- Directions -
Word for word, return the lines below from the first through the line that has "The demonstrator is", dropping the pictures.

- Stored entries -

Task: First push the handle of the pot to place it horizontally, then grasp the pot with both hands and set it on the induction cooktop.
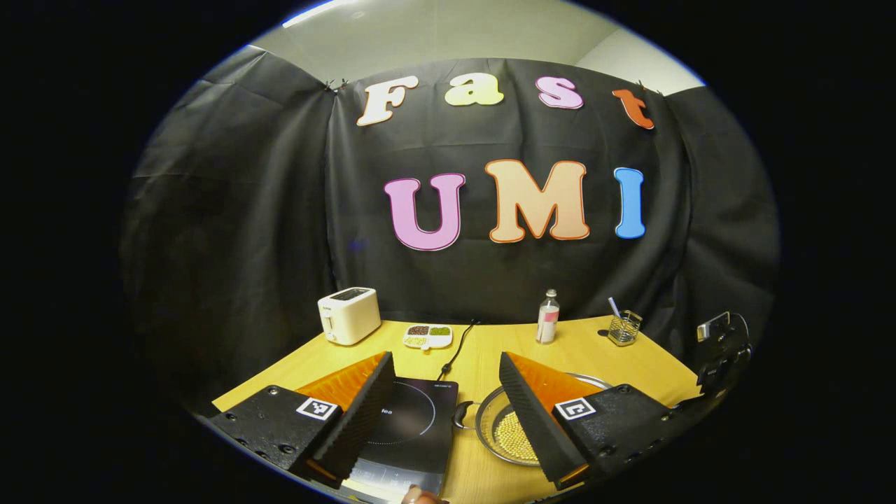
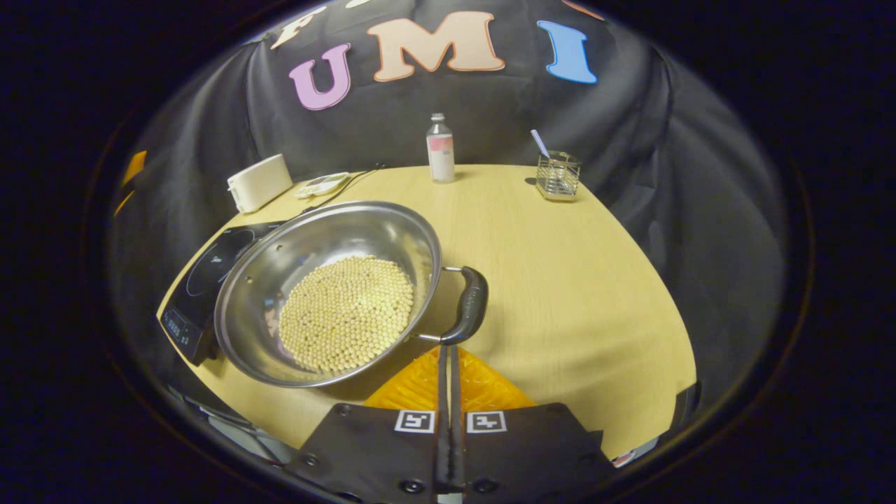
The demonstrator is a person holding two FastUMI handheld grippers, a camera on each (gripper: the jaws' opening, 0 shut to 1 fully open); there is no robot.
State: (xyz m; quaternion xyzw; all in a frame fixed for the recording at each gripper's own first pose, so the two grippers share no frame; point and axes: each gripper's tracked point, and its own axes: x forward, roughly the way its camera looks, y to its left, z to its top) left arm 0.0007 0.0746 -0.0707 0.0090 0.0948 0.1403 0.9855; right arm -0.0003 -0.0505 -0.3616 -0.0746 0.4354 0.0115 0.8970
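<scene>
Nearest the camera in the right gripper view, the right gripper (image 2: 448, 353) has its two fingers pressed flat together with nothing between them, their tips just under the dark right handle (image 2: 469, 306) of the pot (image 2: 259, 294); whether they touch it I cannot tell. That handle hangs on a wire loop from the rim and looks free to swing, so a closed tip seems a fair tool for nudging it level.

In the left gripper view, the left gripper (image 1: 446, 409) is spread wide and grips nothing, hovering above the gap between cooktop and pot.

The pot stands on the wooden table (image 2: 574, 280), just beside the black induction cooktop (image 2: 192, 294), its rim seeming to overhang the cooktop's near edge. It is a shallow steel pan whose floor is covered with small pale beads (image 2: 346, 311).

My judgement is that the polished wall is too slick and rounded to pinch. The loaded pan is probably fairly heavy, and the beads will roll if it tips. The sound holds are the two side handles, the left handle (image 1: 462, 414) showing beside the cooktop, one gripper on each, lifted level.

Farther back stand a toaster (image 2: 260, 182), a small dish (image 2: 320, 184), a bottle (image 2: 440, 150) and a wire basket (image 2: 558, 175).
</scene>
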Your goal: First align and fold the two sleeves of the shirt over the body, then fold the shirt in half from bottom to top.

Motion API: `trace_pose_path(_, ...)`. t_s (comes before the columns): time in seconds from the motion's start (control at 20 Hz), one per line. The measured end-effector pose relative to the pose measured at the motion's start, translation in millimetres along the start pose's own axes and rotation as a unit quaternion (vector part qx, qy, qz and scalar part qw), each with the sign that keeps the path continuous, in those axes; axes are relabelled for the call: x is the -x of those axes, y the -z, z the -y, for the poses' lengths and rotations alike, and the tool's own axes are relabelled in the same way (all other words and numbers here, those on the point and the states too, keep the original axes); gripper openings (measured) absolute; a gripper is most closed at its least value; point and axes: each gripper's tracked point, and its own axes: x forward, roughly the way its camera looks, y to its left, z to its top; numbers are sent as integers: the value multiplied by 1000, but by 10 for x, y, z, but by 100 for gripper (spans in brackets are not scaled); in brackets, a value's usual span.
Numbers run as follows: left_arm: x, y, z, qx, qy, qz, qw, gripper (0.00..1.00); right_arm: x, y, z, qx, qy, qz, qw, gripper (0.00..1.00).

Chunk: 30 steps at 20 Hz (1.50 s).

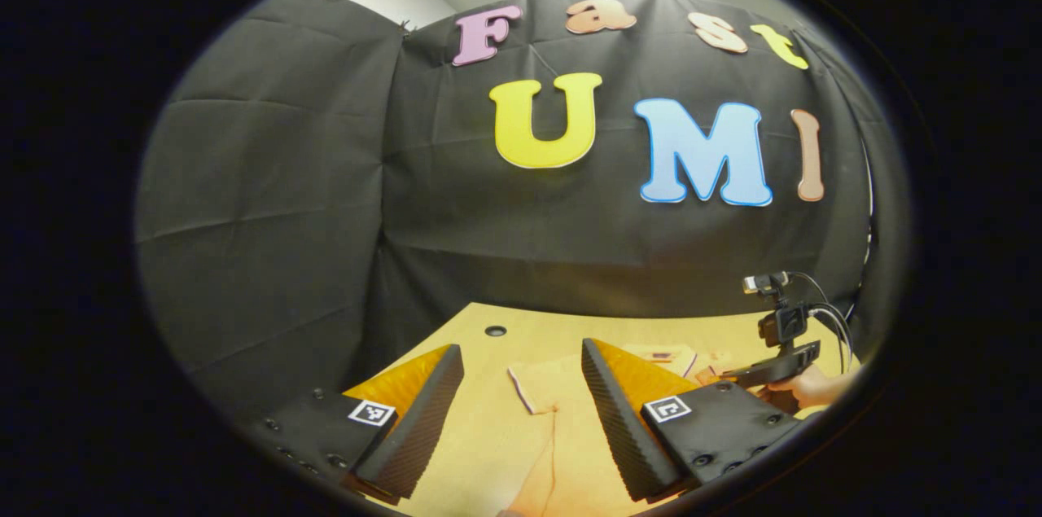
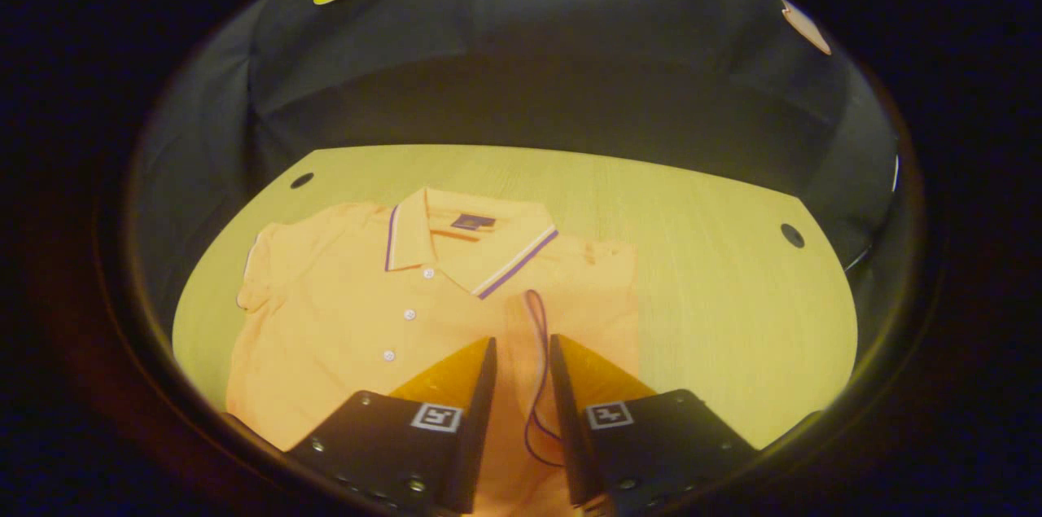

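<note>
- The right hand-held gripper (image 2: 521,354) hangs low over the shirt (image 2: 350,313) with its two fingers standing a narrow gap apart; the folded-over right sleeve (image 2: 533,338), edged with a dark trim line, lies in that gap, and I cannot tell whether the fingers touch the cloth.
- In the right gripper view the orange polo shirt lies flat, front up, on the counter (image 2: 716,273), with its striped collar (image 2: 472,240) toward the booth wall and its buttons running down the placket.
- The shirt's other sleeve (image 2: 256,269) is spread out to the side (not folded over the body).
- The left hand-held gripper (image 1: 521,387) has its fingers wide apart and holds nothing; it sits above the counter (image 1: 521,338) with a sleeve edge of the shirt (image 1: 537,395) beyond its tips.
- In the left gripper view, farther off to the right, the other hand-held gripper (image 1: 773,370) appears with a small camera and cables on top, and a hand (image 1: 814,387) grips it.
- A round dark hole (image 1: 495,330) marks the counter near its far edge.
</note>
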Motion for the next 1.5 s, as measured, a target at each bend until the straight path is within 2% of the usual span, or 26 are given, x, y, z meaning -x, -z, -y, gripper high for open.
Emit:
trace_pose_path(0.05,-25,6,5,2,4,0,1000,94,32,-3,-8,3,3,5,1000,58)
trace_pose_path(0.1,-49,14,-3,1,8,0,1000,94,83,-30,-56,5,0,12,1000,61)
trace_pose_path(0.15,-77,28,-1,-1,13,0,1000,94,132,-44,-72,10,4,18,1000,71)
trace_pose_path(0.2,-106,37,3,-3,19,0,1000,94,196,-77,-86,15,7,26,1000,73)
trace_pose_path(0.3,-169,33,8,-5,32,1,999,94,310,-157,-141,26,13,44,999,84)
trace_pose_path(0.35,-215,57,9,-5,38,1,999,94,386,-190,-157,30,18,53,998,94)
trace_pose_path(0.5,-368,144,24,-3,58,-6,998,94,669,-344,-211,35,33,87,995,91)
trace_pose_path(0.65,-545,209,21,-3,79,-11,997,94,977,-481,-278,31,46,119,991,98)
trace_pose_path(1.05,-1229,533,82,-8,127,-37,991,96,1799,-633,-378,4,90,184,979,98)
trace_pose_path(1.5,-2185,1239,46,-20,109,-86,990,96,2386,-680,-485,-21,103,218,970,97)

- Exercise response -
Task: First push the handle of the pot to place it horizontally, then grasp the pot with both hands and set it on the induction cooktop.
The demonstrator is a person holding two FastUMI handheld grippers, a camera on each (gripper: the jaws' opening, 0 shut to 1 fully open); there is no robot.

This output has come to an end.